Your answer must consist of exactly the lines below, starting with the line with "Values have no" and going on through the line with "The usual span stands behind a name", and nothing else.

-- Data section follows --

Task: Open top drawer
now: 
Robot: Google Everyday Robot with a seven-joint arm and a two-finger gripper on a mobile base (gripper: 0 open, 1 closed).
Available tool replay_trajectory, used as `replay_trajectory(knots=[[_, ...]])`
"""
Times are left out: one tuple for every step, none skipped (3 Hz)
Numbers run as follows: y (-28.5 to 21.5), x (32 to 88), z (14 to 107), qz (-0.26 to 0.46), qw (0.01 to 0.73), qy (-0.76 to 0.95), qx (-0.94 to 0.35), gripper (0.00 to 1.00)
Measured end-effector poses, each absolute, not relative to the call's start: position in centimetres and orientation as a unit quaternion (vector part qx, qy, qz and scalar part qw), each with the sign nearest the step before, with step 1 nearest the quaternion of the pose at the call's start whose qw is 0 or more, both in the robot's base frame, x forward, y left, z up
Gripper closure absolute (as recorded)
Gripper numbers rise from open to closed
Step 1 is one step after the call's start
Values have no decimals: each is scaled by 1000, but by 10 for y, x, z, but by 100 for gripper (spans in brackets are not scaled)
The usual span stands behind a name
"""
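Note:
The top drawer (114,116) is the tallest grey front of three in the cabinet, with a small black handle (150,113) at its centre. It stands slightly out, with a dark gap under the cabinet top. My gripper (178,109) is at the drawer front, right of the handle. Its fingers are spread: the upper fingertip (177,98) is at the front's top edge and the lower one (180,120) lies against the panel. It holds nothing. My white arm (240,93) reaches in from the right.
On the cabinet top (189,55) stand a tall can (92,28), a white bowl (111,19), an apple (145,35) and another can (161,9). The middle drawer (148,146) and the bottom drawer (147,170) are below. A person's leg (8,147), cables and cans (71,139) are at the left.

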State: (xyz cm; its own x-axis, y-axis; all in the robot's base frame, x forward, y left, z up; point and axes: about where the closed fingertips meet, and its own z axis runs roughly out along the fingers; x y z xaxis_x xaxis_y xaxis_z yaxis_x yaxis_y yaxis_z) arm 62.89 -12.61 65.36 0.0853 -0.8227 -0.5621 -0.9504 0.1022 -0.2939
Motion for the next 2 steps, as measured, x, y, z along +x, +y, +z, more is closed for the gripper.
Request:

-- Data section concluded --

> _Output below_
Values have no decimals: each is scaled by 1000, but by 10 for y, x, z, but by 100 for gripper (spans in brackets are not scaled)
The usual span stands behind a name

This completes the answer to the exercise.